It took some effort to fight further tears, but the urge to cry was curbed some by his willingness to wait.
If she had any doubt left that what they had was love, it was gone. As she left his house—left him—knowing she wouldn't return for over a year, it was clear. Love was exactly that. It was something you were willing to wait for, even when it hurt, even when waiting was the last thing you wanted to do.
Still, there she was, halfway between her house and his, wiping her own tears away while she wished he was the one wiping them. How could they go a year without seeing each other privately?
...
Their relationship may have been on hiatus, but that didn't stop the flutters in Bella's chest on Friday afternoon, when like a dutiful assistant, she met him in his classroom.
"Miss Swan," he said, leafing through papers, not looking up at her, not coming over to help her out of her jacket. She hung her jacket on the hook, noticing the carvings in the old wood, initials, some chunks of the wood missing. She'd never noticed before because she'd never hung her coat there before.
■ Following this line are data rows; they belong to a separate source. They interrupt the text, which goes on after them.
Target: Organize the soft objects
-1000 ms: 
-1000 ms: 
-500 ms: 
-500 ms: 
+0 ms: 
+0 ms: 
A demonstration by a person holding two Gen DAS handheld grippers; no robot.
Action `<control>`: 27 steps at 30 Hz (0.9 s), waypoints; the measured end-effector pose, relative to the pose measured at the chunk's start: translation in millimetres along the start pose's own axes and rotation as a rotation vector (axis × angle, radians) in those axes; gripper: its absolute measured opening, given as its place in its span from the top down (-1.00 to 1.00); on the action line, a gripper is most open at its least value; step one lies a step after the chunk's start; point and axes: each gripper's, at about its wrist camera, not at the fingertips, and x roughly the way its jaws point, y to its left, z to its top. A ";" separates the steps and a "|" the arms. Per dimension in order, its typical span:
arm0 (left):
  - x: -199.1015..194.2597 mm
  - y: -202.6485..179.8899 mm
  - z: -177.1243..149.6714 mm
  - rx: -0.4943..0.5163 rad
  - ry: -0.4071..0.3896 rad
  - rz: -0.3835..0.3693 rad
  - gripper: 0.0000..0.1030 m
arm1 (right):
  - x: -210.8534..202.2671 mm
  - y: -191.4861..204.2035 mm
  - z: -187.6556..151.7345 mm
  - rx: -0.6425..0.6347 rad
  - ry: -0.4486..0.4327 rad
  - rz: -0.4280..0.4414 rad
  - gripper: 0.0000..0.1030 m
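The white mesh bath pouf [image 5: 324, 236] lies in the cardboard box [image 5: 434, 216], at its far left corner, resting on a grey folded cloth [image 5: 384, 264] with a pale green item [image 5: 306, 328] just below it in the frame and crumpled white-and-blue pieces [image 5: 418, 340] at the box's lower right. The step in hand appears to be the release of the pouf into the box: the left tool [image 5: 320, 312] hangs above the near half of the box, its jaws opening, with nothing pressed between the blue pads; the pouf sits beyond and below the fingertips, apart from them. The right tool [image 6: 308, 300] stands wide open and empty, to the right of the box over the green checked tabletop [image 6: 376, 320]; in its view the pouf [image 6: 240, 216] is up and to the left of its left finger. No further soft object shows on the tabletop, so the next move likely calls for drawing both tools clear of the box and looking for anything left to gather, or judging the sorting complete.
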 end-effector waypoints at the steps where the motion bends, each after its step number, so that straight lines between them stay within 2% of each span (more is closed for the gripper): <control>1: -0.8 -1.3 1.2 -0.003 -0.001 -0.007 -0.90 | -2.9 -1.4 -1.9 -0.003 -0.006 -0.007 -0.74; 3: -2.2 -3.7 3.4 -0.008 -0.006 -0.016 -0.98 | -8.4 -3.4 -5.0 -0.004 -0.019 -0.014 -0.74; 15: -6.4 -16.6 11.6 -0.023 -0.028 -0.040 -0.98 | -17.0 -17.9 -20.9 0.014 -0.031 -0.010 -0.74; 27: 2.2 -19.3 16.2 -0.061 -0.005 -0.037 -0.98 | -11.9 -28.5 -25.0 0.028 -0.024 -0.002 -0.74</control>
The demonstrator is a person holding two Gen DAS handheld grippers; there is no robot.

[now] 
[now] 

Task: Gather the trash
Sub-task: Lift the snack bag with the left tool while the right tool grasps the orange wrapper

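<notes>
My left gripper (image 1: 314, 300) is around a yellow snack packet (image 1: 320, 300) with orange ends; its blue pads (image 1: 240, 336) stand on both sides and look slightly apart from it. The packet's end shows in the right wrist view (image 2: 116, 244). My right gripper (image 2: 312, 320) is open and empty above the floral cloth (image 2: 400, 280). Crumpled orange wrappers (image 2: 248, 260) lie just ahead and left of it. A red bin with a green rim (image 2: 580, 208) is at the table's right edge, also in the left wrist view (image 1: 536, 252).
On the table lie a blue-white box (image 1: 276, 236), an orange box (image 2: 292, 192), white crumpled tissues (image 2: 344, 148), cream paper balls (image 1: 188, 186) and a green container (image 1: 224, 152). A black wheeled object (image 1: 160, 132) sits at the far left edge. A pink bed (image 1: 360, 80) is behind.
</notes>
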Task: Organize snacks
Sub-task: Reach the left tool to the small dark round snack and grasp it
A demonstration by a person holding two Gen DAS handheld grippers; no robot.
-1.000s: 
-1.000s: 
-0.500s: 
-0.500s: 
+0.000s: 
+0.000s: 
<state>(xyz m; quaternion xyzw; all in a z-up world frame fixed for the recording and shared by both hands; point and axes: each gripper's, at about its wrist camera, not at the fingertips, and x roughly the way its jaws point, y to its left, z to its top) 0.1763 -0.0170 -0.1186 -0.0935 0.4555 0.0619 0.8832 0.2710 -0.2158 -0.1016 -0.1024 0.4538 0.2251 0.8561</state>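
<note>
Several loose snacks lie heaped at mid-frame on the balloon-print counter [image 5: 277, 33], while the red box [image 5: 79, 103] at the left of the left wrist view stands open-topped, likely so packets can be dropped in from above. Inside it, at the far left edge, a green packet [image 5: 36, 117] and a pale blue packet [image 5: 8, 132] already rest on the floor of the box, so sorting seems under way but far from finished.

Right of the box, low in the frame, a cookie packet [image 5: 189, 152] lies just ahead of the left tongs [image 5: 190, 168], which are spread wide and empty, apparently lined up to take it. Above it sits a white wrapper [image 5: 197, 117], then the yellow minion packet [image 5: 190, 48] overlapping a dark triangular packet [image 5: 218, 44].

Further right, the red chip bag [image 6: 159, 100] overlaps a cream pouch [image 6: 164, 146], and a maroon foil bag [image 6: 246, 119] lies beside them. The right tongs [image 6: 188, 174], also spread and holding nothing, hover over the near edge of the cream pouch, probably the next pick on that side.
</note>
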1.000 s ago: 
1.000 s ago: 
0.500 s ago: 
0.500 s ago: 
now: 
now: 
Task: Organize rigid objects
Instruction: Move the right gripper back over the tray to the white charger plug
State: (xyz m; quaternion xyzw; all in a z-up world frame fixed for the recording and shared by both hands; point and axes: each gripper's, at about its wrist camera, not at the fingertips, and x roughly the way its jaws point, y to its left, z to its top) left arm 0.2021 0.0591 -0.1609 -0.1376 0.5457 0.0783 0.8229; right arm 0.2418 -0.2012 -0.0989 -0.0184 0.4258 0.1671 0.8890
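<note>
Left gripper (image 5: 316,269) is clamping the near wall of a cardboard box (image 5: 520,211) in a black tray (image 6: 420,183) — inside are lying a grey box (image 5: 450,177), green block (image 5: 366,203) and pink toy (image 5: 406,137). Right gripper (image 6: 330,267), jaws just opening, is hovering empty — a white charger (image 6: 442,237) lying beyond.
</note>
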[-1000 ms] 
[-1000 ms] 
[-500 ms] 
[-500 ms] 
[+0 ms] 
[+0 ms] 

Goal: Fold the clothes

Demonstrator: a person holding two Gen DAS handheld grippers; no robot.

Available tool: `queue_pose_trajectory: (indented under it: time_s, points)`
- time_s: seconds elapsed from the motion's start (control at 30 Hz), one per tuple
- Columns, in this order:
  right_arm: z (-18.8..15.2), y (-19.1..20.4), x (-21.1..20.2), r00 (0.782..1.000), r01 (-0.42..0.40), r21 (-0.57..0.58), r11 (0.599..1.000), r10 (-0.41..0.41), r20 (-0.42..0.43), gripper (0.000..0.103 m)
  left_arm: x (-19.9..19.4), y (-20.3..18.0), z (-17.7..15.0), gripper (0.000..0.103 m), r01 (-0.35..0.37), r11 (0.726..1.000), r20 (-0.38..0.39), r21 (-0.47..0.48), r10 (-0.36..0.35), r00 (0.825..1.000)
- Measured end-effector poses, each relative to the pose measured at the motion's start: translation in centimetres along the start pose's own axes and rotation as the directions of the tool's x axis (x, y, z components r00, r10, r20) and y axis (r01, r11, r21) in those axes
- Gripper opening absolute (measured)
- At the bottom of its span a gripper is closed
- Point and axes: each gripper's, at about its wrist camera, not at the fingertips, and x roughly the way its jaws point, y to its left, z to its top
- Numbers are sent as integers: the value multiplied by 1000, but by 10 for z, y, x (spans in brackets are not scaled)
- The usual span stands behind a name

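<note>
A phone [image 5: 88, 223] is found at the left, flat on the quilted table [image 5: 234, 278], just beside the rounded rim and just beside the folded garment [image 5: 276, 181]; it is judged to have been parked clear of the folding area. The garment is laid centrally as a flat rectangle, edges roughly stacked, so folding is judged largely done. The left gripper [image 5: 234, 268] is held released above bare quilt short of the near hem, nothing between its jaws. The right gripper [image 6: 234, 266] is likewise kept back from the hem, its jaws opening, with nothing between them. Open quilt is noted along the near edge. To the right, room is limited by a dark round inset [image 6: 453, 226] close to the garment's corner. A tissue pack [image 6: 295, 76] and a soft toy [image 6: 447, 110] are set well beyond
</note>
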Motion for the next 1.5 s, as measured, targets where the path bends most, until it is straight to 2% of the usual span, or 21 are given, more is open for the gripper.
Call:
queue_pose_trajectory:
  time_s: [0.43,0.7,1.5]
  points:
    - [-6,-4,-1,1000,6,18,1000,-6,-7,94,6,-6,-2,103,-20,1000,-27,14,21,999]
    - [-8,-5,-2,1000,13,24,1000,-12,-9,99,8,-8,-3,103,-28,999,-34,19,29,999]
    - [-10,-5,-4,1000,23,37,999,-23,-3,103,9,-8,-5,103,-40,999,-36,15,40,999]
"Mr. Biers," she said and tried to smile. She took her normal seat. He dropped papers on her desk, and didn't take his normal seat, didn't turn a desk around to face her, didn't kick back with his feet up, didn't loosen his tie.
"Red-pen those," he said, sitting behind his desk, actually tightening his tie.
"What about the door?" she asked.
"Remains open."
If he would only look at her.
"Riley?" That did it. He looked up. Eye to eye contact. Her pulse picked up its pace.
"Mr. Biers," he said. "I'm sorry."
She examined his stone face. She wanted to see the apology written on him, not just hear it from his lips. A week ago they were on his couch. A few days ago they'd said they loved each other. Two days ago she was contemplating sleeping with him.
"You have nothing to be sorry for, do you?"
"I suppose not." He smiled and she couldn't stand to look at it.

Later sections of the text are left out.